The problem with licensed stock tracks

A licensed track is something you rent, and so does everyone else who searched 'inspiring corporate uplifting.' The sound scoring your most emotional moment is, somewhere, also scoring a SaaS demo and a mattress ad. That is not a brand asset. It is a coincidence you paid for.

  • Non-exclusive: the same track lives in a competitor's edit, eroding the distinctiveness you are paying to build.
  • Cut to fit, not composed to fit: stock is trimmed and crossfaded onto the picture, so accents never land on the actual beat of the story.
  • Mood-by-keyword: a search for 'emotional cinematic' returns a genre, not your brand.
  • No ownership: licensing terms expire, platforms flag, and the music never becomes yours.

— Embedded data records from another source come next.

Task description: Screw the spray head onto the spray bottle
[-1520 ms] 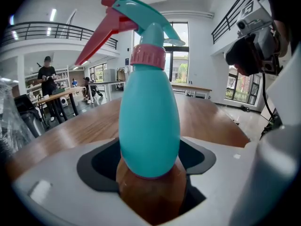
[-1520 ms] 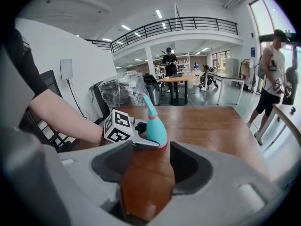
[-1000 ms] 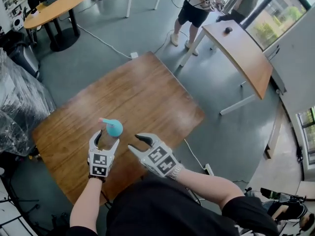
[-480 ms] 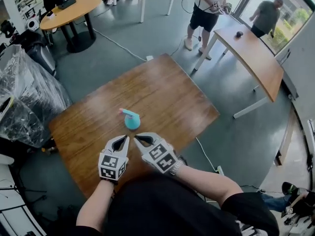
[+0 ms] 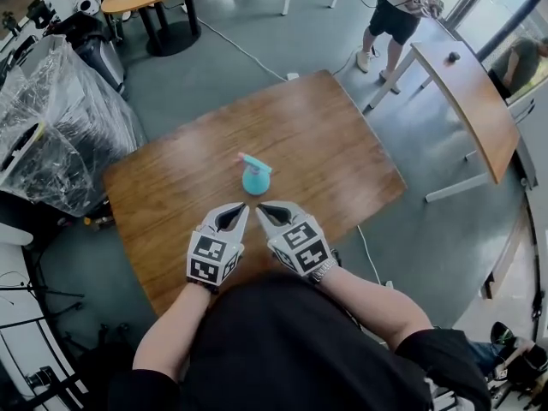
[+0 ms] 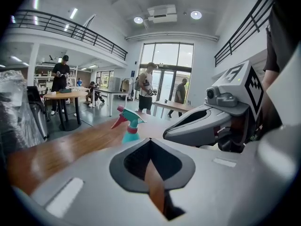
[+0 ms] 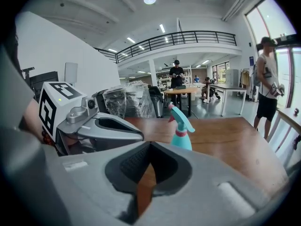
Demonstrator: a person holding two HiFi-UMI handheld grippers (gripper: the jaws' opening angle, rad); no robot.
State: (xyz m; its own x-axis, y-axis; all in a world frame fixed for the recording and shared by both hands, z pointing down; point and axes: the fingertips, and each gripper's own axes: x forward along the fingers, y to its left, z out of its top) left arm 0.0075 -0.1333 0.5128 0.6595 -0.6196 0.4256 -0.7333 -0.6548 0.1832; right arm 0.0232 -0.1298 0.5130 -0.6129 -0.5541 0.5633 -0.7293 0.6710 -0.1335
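On the wooden table [image 5: 334, 135], near its middle: one spray bottle [image 5: 255, 181], upright, free-standing, nothing touching it. Body teal; spray head [image 5: 253, 163] teal with a pink trigger and a reddish collar, seated on the neck. By my judgement it was already screwed on, so no hold was needed. At the near edge: left gripper [image 5: 241, 209] and right gripper [image 5: 265, 209], side by side, jaws closed on nothing. I held both just short of the bottle, tips toward it.
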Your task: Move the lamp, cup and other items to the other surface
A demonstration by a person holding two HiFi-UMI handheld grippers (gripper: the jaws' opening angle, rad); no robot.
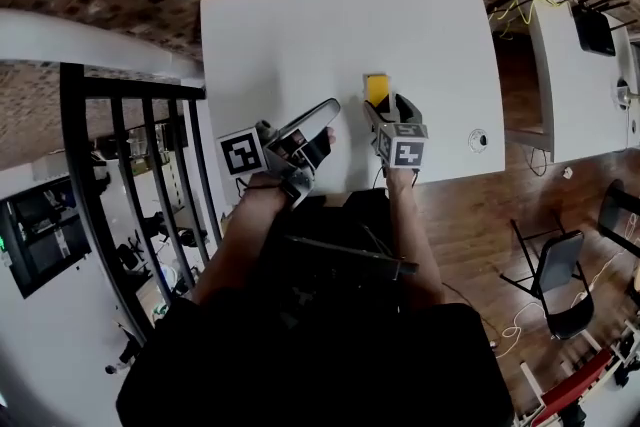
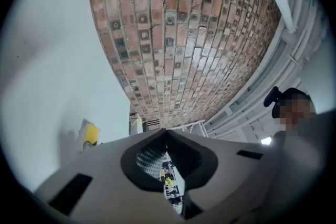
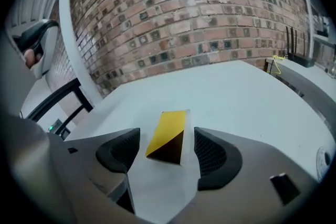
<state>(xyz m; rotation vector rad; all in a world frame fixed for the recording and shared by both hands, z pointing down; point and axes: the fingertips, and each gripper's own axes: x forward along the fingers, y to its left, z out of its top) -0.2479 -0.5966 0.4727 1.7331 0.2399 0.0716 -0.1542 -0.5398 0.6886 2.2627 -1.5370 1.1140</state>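
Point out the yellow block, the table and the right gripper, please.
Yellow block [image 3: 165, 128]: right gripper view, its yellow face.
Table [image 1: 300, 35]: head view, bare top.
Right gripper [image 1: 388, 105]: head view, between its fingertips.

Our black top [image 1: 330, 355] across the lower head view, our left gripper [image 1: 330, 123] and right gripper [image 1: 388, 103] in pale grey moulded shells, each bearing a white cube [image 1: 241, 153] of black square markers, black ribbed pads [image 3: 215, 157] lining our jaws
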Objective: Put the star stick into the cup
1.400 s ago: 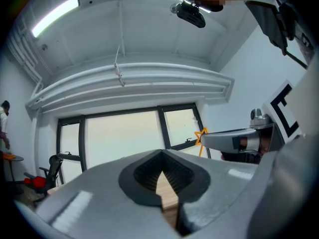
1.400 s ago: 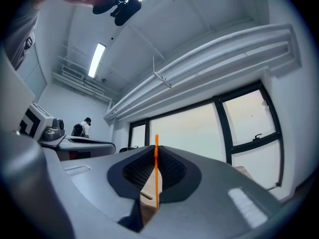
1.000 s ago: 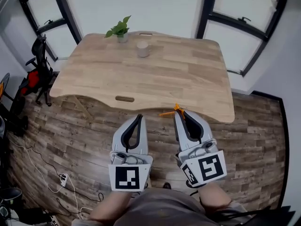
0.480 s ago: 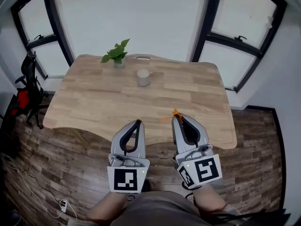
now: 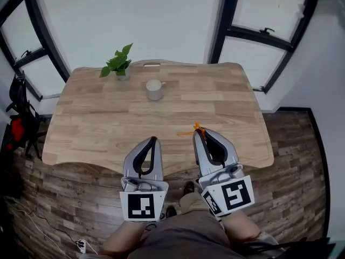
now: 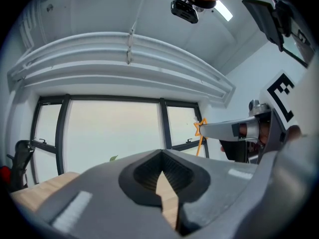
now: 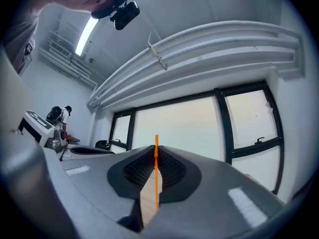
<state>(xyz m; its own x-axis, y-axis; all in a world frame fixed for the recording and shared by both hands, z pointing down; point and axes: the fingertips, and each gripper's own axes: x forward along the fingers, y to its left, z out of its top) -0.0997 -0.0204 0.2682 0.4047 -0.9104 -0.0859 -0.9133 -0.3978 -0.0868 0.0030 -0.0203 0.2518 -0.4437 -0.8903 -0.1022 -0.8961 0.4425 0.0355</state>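
Within the last second the person has walked up to the light wooden worktop (image 5: 226, 107): before, both tongs hung over the floor in front of its near edge, and now their tips reach over that edge. The right tongs (image 5: 198, 134) are pinching the thin orange star stick (image 5: 195, 128), the same as before; in the right gripper view the stick stands upright between the pads, and in the head view it shows at the tips. The left tongs (image 5: 152, 141) are pressed together with nothing between them. The small pale round cup (image 5: 154, 89) stands upright on the far half of the worktop, near the little green plant in a pot (image 5: 118, 66), and it is well apart from the stick. So only a part of the approach is done; I judge that the right tongs must go further forward and a little to the left, bring the stick over the mouth of the cup and lower it in
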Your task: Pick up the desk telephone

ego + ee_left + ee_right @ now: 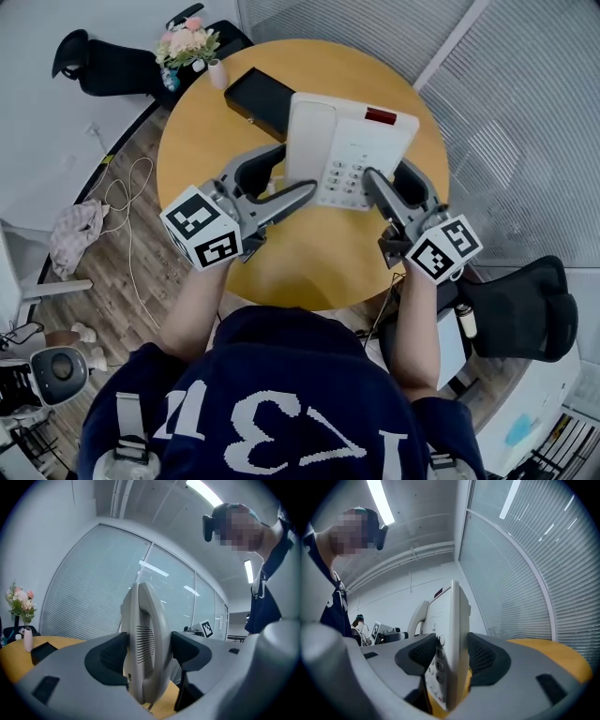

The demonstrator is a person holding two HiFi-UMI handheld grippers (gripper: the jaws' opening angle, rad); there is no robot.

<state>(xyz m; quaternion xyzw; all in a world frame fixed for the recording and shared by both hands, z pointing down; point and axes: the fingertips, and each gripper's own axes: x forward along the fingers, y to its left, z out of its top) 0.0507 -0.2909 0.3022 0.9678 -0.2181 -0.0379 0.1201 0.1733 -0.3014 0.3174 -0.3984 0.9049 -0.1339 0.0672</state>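
Observation:
The white desk telephone (pixel 347 150), with its handset on the left and a keypad, hangs above the round yellow table (pixel 202 155), held between both grippers. My left gripper (pixel 292 176) is shut on the handset side; in the left gripper view both pads press the handset (pixel 145 634) edge-on. My right gripper (pixel 394 183) is shut on the keypad side; in the right gripper view the phone body (pixel 452 630) stands edge-on between the pads (pixel 485 656). In both gripper views the table shows below the phone.
On the table behind the phone lie a black box (pixel 258 98) and a small vase of flowers (pixel 192 47). A black office chair (pixel 525 305) stands at the right, another chair (pixel 103 66) at the far left. Cables (pixel 127 202) trail on the wooden floor.

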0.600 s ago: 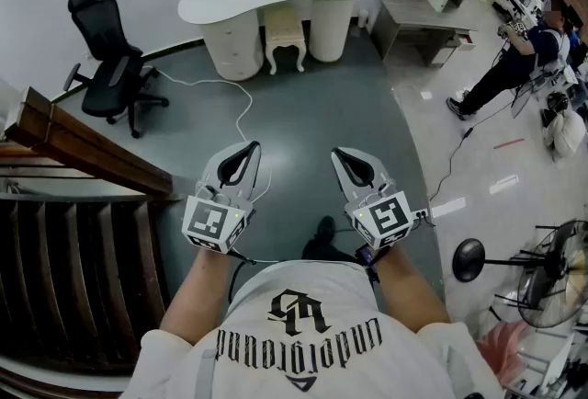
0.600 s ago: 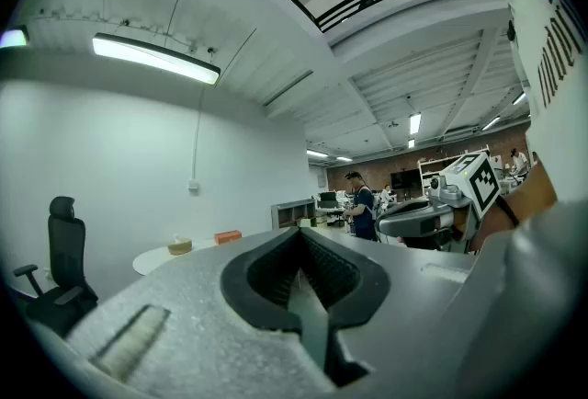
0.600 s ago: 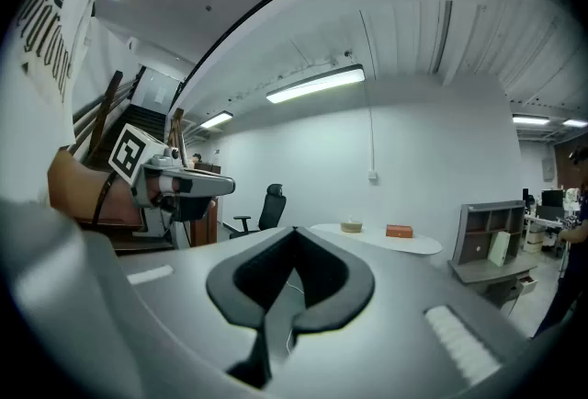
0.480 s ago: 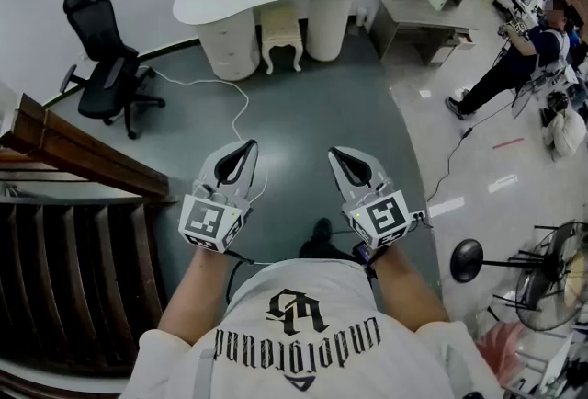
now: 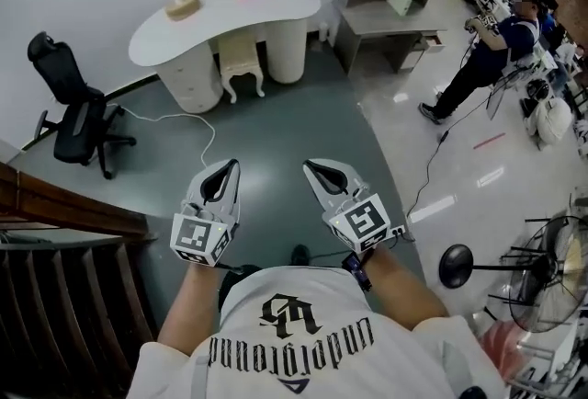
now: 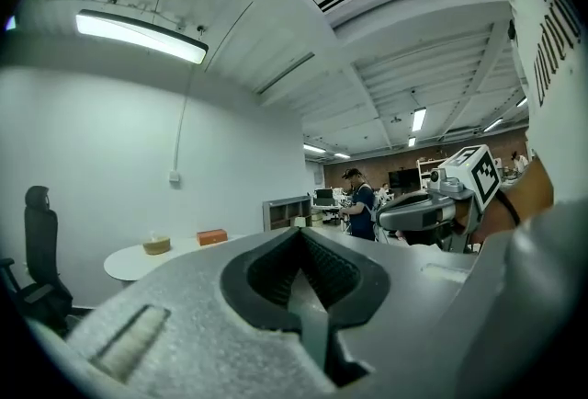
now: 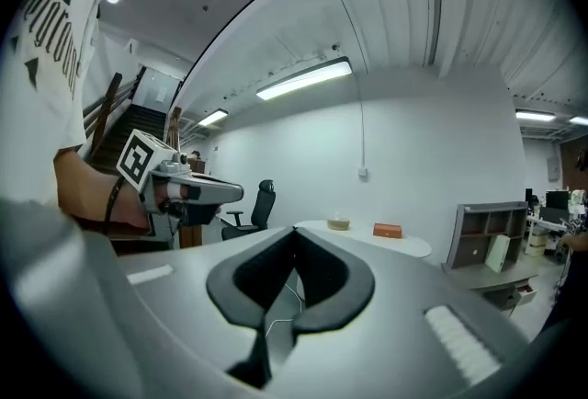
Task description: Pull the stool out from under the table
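The stool [image 5: 241, 66] under the desk [image 5: 220, 9] lies well ahead of both clenched, empty tongs, nearer the left tongs [image 5: 224, 169] than the right tongs [image 5: 315, 169].

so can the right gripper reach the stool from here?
Probably not yet: the stool sits tucked under the white table, far across the floor from the right gripper. The way between looks open, so walking up seems unobstructed.

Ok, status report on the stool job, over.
Left tool, right tool: both shut, empty. Stool tucked under table across the room, untouched. White cable on floor in between.
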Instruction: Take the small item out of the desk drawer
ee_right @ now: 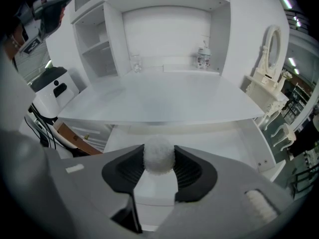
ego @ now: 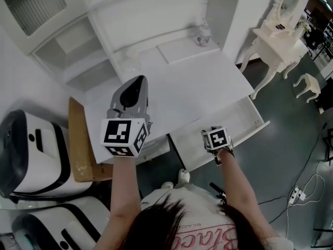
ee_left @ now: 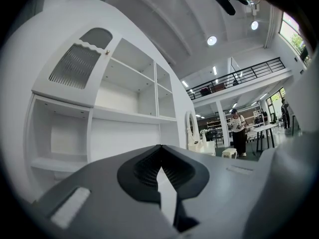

Stock music is the audio equivalent of stock photography, and we don't do stock photography either. Both tell the audience the same thing: this was assembled, not authored.

Original composition is a brand asset

An original score is owned, exclusive, and built from the brief outward. It can be reused across films, cut down for a 15-second edit, stripped to a single motif for a sonic signature, and carried into the next project. Over time a brand starts to sound like itself, the way it already looks like itself. That recall is an asset that appreciates.

AI is the new lens and direction is the eye, but sound is the thing the audience feels before they can name it.

This is the logic of Sentimagem, our method. Its first pillar, Presença, means the mood is coherent across every asset, because the mood is the brand. Music is where mood lives most directly. A score composed to the film, accents on the cut, dynamics tracking the emotional arc, does something a trimmed library track structurally cannot: it agrees with the picture instead of being forced to fit it.

São Paulo Blues: composed, not licensed

São Paulo Blues (2026) is our clearest example, an original soundtrack and film built together, where the music was never a track dropped under finished footage. The composition and the image were directed as one decision. That is the same discipline we bring to a 15-second editorial film and an 89-second one alike: direction over generation, including the sound. We direct AI; we do not prompt it, and that principle does not stop at the picture.

It is also why Original Music sits inside our core services alongside Editorial AI Films, Editorial Stills, Editorial Carousels, Brand Identity, and Brand Research. Sound design, color grading, identity locks, and continuity filters are not finishing touches we add if the budget allows. They are the craft controls that separate a directed film from AI slop, filtered, like every decision we make, against a council of 22 minds.

The bottom line

If a film is worth making, the sound is worth composing. A stock track tells the audience you rented the moment. An original score tells them the moment is yours, and hands you something you can own, reuse, and build a brand around. We deliver that in 2–3 weeks rather than the 3–6 months traditional production takes, and we do it on every project, because a brand film without its own music is only half-directed.

A licensed track is rented; an original score is owned, and only one of them can become part of what your brand sounds like.